La procedura è semplice: la paziente dovrà seguire la cura a base di ormoni per un periodo che varia da una a due settimane iniettandosi, per via sottocutanea o intramuscolare, i farmaci. Tutto questo avverrà con la supervisione di un medico che terrà sotto controllo l’andamento della terapia e la risposta della donna mediante monitoraggio e controlli ormonali.
Durante l’ecografia, eseguita con una sonda transvaginale, il ginecologo, già a distanza di 2-3 giorni dalla prima iniezione, valuta la risposta ovarica.

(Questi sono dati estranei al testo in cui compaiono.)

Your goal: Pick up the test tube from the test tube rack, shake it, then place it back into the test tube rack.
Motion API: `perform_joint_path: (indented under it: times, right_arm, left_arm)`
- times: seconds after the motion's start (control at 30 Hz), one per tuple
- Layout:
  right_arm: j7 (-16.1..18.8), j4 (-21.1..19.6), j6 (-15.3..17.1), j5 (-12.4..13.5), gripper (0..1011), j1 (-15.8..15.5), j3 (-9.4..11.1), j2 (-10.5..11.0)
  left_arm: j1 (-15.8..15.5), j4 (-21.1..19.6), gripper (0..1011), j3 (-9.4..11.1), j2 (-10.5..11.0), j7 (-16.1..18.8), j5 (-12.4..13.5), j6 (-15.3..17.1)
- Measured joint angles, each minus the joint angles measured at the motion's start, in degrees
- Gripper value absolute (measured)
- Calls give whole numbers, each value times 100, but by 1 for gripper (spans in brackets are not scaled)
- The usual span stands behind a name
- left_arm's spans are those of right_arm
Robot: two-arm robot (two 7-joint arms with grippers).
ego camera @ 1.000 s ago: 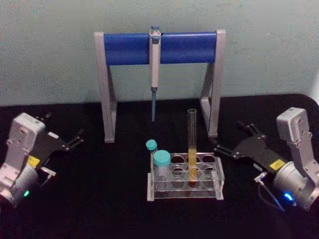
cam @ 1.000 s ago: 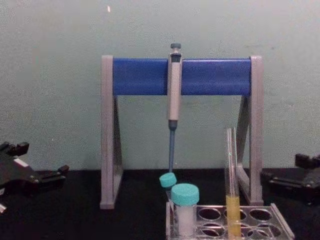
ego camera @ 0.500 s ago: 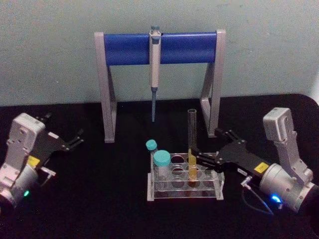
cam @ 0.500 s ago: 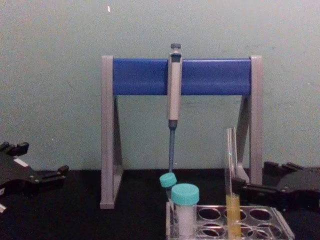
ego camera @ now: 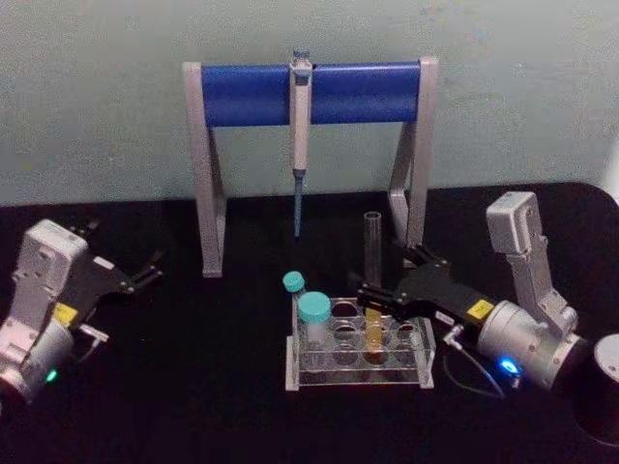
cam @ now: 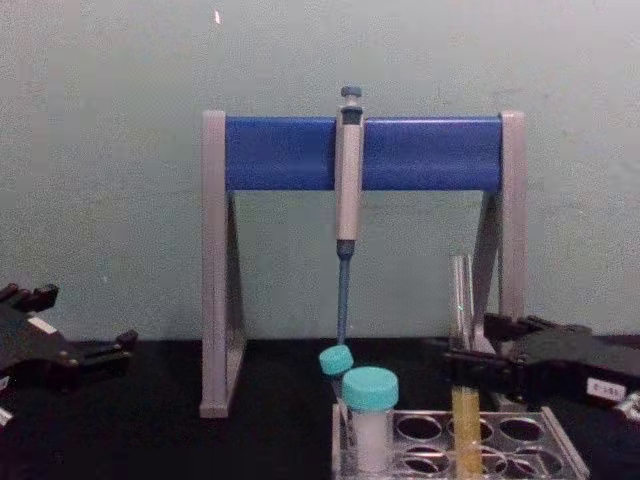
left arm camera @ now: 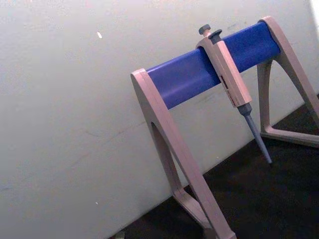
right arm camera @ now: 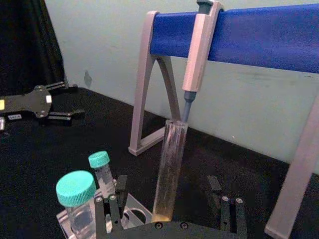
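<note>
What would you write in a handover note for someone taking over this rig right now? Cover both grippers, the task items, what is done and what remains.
Right gripper: open, low over the rack, one finger on each side of the long clear glass test tube with yellow-orange liquid, not touching it.
Left gripper: open, parked at the left of the black table.
The tube stands in a hole of the low clear plastic test tube rack, right of two teal-capped vials.
Done: right gripper lined up at the tube.
Left: close on the tube, lift, shake, put it back in the rack.
</note>
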Motion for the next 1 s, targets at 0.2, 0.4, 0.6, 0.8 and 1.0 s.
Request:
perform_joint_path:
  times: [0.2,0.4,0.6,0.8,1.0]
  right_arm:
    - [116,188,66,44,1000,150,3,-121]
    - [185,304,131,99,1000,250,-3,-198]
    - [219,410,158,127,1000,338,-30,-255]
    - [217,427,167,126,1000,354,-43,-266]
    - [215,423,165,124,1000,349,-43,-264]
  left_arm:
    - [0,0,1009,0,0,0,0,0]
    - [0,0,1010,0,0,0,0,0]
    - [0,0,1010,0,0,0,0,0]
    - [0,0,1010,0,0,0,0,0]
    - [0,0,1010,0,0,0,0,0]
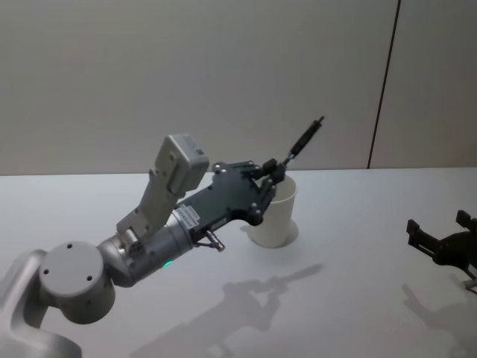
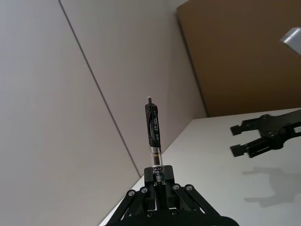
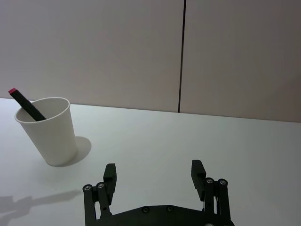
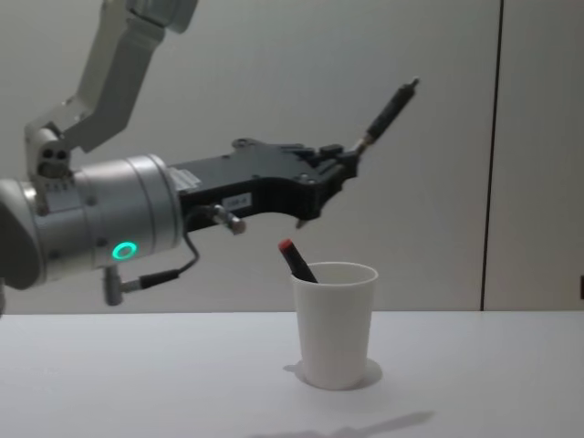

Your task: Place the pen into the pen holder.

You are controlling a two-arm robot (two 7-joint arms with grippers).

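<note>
Right now the left gripper is hanging in the air above the white paper cup, well clear of its rim, with its arm reaching in from the robot's left. Its fingers are pinching tight on the lower end of the pen, a dark pen with a clear section near the tip. The pen is sticking out beyond the fingertips and slanting upward, away from the arm and toward the robot's right, with its button end at the top. In the left wrist view the pen is running straight out from between the closed fingers, and its lower end is sitting hidden between the pads.

The cup is standing upright on the white table, near the middle of the work area and close to the far wall. Inside it a second pen with a red end is leaning against the rim on the robot's left side, its red end poking out above the cup.

The right gripper is idling low over the table at the robot's right, well apart from the cup. Its two fingers are standing wide apart and gripping nothing. From its own wrist camera the cup is showing farther off across the table.
</note>
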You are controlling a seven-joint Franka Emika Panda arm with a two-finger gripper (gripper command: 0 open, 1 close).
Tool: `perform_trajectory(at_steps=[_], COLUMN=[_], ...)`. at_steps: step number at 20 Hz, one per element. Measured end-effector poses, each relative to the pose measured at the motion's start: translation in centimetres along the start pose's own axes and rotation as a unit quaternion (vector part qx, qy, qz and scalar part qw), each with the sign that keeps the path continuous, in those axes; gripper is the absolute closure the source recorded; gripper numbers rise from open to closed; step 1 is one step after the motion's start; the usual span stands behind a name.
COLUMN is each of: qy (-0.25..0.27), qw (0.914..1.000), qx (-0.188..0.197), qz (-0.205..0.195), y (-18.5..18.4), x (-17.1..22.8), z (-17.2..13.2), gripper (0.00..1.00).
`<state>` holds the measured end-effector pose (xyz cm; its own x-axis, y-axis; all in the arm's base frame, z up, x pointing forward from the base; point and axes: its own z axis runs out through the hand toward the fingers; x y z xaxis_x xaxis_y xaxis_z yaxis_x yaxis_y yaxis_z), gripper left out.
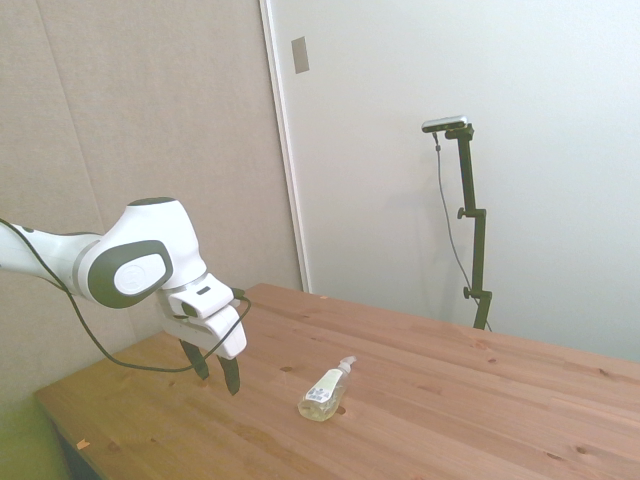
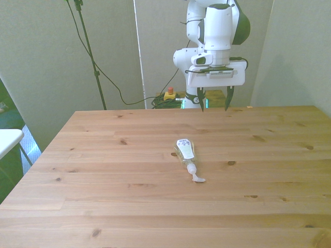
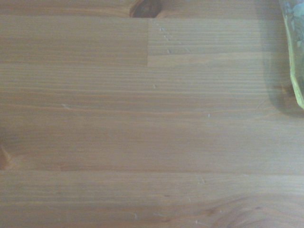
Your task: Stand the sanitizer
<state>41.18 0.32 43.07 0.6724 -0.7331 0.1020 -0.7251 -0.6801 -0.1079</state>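
Front view shows the sanitizer (image 2: 185, 151) lying flat on its side on the wooden table (image 2: 103, 170), near the middle of the boards, its base toward 11 o'clock and its white pump nozzle (image 2: 195, 175) pointing toward 5 o'clock. The gripper (image 2: 213, 106) hangs in the air at about 1 o'clock from the bottle, well apart from it, with its two dark fingers spread and nothing between them. In the side view the bottle (image 1: 324, 393) lies at roughly 3 o'clock from the gripper (image 1: 216, 372), label up and nozzle away from the arm. The wrist view catches only a clear, yellowish edge of the bottle (image 3: 295, 61) at the frame's border, so the tool is not centred over it yet. The risks I judge from here: a slim, smooth, rounded body may roll or squirt out if the fingers close off-centre or along its length; a grip at the nozzle could pivot or depress the pump; and releasing it while tilted on such a narrow base would likely tip it straight back over.
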Motion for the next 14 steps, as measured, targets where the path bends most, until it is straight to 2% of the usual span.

La procedura di stimolazione ovarica semplice può essere ripetuta più volte

Ormai diffusi da tempo, i ginecologi considerano sicuri questi trattamenti di stimolazione ovarica semplice, tanto che, se non andassero subito a buon fine, possono essere ripetuti anche fino a 8-9 volte senza rischi per la salute futura della donna.
Potrebbero esserci, però, degli inconvenienti legati ai principali effetti secondari derivanti dall’assunzione di ormoni: tensione addominale, gonfiori, difficoltà digestive, nausea, diarrea, aumento di peso, pelle e capelli più secchi, urina più scura.

Dott. Placido Borzì.

Esistono numerosi protocolli di stimolazione ovarica ma, per la fecondazione in vitro, i più utilizzati sono i protocolli di stimolazione lungo e corto. In entrambi i casi i farmaci impiegati sono gli stessi, mentre le differenze sostanziali riguardano il momento di somministrazione e le candidate all’accesso.
Vediamo allora di vedere, un po’ più nel dettaglio, quali sono le differenze sostanziali tra i protocolli di stimolazione lungo e corto.

 

Come funziona il protocollo di stimolazione lungo

Nel protocollo di stimolazione lungo la paziente inizia ad assumere gli ormoni il secondo giorno del ciclo. La funzione svolta da questi farmaci è di sopprimere gli ormoni FSH e LH in modo da bloccare l’ovulazione e la produzione di estradiolo. La soppressione controllata delle ovaie con il protocollo FIVET di stimolazione lungo prevede che i follicoli che si origineranno non saranno di dimensioni superiori ai 15 mm e consente allo specialista di controllare completamente la stimolazione ovarica, al fine di evitare una luteinizzazione precoce, ovvero un picco di LH intempestivamente determinato come risposta a concentrazioni crescenti di estrogeni, cioè quando il follicolo è ancora immaturo.
La stimolazione ovarica si effettua con antagonisti dell’ormone di rilascio delle gonadotropine (GnRH) e di norma la crescita follicolare è stabile. Una volta verificato che i follicoli hanno le giuste dimensioni (inferiori a 17 mm) e che il livello di estradiolo è buono (150-200 pg/ml), si somministra hCG (human chorionic ormone) o gonadotropina corionica per ottenere la maturazione ovarica finale. Queste iniezioni di hCG vengono somministrate, infatti, 32-36 ore prima del prelievo degli ovociti.

 

Come funziona il protocollo di stimolazione corto

Il protocollo di stimolazione corto ha durata di circa 4 settimane e corrisponde al ciclo naturale. Tende a essere consigliato alle donne “più avanti con l’età” (in genere dai 37 anni in su) soprattutto se hanno mostrato una bassa risposta delle ovaie nei precedenti cicli.
Tra i protocolli di stimolazione lungo e corto, la differenza è che in quest’ultimo la stimolazione inizia subito il primo giorno del ciclo per sfruttare la liberazione massiva di gonadotropine endogene che si verifica con la somministrazione di GNRHa, prima che s’instauri il blocco ipofisario. Se tutti i controlli e le analisi del sangue vanno bene si procede subito con la somministrazione delle GnRH antagoniste.
I vantaggi sono che, a differenza del protocollo lungo, la quantità introdotta di ormoni è molto più bassa. Se la donna non risponde a questo tipo di stimolazione è chiaramente evidente fin da subito che non può produrre ovuli per conto proprio e che, se desidera un figlio, l’unica opzione praticabile è un programma di FIVET che preveda l’ovodonazione.